Creating Accessible Tables
Tables are useful for displaying data and organizing information neatly. However, table headers have a semantic purpose: they should define the scope of a group of related cells. Using table headers solely for visual formatting should instead be treated as a label, not a true header.
The first decision to creating tables is to decide whether data points will be related to one another or not.
- If the data in the table is interdependent, defined headers are needed to group data
- If the data in the table is not related, defined headers are not needed
Layout Tables
Layout tables are for visual formatting. The content is formatted like a table to outline each paragraph in a specified structure, but there is no meaningful relationship in between the rows and columns.
Labels and fields appear like headings in a table but they are not defined. Content in a layout table are tagged independently as a list or paragraph.
An example would be a Bus Schedule in a table layout below:
| Route | 12A | 45B | 21C |
|---|---|---|---|
| 7:00 | 7:05 | 8:10 | 9:15 |
| 8:00 | 7:20 | 8:15 | 9:17 |
| 9:00 | 7:25 | 8:21 | 9:20 |
Data Tables
Data tables have implied meaning that are structured semantically to tell assistive technologies about defined headers and columns.

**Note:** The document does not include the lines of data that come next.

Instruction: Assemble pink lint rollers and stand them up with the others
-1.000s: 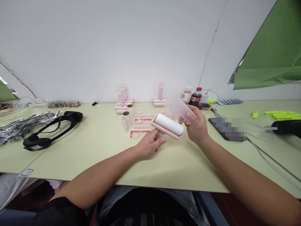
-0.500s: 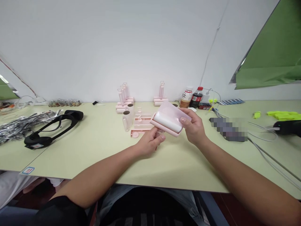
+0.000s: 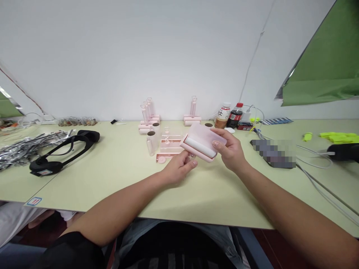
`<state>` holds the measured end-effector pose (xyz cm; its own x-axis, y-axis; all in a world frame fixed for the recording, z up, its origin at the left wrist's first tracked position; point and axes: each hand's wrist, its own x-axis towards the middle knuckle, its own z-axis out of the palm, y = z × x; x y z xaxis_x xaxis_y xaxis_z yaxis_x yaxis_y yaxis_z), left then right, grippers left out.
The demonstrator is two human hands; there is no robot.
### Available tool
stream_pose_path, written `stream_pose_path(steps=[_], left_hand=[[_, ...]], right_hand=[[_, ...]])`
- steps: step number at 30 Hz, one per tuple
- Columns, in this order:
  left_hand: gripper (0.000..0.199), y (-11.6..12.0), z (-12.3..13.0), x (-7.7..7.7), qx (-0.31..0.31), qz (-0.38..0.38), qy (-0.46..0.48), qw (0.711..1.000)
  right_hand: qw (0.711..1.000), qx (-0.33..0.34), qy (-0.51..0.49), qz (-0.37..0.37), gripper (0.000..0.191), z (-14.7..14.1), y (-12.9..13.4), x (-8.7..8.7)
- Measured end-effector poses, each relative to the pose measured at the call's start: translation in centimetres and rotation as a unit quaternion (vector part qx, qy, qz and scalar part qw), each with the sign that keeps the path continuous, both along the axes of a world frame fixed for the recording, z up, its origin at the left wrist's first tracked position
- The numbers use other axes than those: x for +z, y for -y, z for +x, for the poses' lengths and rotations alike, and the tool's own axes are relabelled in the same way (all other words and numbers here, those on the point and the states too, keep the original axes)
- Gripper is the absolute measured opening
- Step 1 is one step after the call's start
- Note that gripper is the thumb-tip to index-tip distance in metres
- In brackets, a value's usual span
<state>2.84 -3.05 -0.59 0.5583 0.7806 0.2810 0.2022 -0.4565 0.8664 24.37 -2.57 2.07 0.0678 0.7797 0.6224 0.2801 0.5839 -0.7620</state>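
A pink lint roller with a white paper roll is held over the middle of the table. My left hand grips its clear handle from below. My right hand presses a translucent pink cover down over the top of the roll, thumb on the cover's near edge. Behind my hands lie more pink roller parts and white rolls standing upright.
A black headset and silver foil wrappers lie at the left. Finished pink rollers stand by the wall. Two bottles, a phone, cables and a black tool sit at the right of the pale green table.
My right hand brought the translucent cover down from above the roller and set it over the white roll. My left hand kept its hold on the handle.
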Motion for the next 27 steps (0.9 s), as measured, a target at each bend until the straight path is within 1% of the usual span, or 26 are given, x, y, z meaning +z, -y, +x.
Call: stream_pose_path(steps=[5, 17, 25, 27], left_hand=[[0.034, 0.0, 0.0, 0.1, -0.003, 0.021, -0.002, 1.000], [0.036, 0.0, 0.0, -0.2, -0.001, 0.013, 0.000, 1.000], [0.031, -0.1, 0.1, -0.1, -0.007, 0.032, 0.002, 0.999], [0.031, -0.2, 0.1, -0.1, -0.006, 0.044, -0.009, 0.999]], right_hand=[[1.000, -0.003, 0.008, 0.000, 0.048, 0.2, -0.2, -0.1], [0.997, 0.029, 0.067, 0.003, 0.053, 0.6, -0.2, 0.1], [0.992, 0.046, 0.099, 0.057, 0.051, 1.6, -0.4, 0.3], [0.990, 0.053, 0.116, 0.053, 0.050, 1.8, -0.5, 0.4]])
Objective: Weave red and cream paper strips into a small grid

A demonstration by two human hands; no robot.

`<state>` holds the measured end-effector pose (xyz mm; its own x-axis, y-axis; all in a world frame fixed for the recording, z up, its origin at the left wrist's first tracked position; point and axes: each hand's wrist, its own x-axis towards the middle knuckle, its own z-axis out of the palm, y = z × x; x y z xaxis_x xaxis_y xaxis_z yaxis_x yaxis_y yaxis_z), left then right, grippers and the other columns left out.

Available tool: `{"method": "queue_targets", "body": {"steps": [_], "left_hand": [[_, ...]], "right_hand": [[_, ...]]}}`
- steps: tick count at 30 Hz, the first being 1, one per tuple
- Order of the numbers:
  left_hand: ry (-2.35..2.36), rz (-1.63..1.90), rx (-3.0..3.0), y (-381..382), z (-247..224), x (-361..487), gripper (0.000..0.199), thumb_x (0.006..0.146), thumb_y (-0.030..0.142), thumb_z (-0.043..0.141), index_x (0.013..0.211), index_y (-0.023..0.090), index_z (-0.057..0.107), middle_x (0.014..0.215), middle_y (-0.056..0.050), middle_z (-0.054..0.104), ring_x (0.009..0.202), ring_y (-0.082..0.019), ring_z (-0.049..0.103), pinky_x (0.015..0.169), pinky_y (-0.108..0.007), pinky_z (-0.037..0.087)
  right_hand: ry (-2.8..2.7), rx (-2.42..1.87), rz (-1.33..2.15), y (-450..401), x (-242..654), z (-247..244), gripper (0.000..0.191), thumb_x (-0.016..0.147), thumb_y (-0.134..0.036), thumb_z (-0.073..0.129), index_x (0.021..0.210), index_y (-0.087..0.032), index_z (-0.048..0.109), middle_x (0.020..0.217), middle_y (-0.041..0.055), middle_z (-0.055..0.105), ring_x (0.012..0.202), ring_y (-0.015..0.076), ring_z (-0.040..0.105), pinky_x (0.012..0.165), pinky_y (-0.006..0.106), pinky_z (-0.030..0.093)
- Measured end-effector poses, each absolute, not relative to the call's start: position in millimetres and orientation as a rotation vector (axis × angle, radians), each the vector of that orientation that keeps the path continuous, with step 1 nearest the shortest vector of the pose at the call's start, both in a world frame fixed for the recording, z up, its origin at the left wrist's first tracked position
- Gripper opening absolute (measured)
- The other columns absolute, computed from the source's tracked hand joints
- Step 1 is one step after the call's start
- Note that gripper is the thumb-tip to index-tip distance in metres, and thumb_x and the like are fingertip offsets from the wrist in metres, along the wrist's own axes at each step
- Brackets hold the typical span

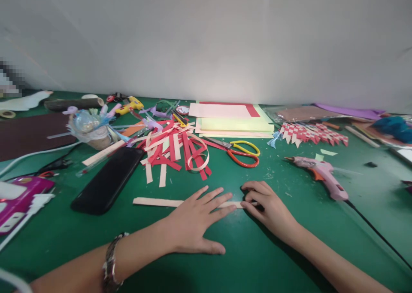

Each data point displays structured information where the relationships between rows and columns are meaningful.
If a header can describe multiple cells across its defined scope (row, column) then it is a true header, otherwise it is a label and is formatted as a layout table.
Ask yourself, If the headers are removed, do the data cells look ambiguous?
An example of organic vs non-organic produce in Canada (link)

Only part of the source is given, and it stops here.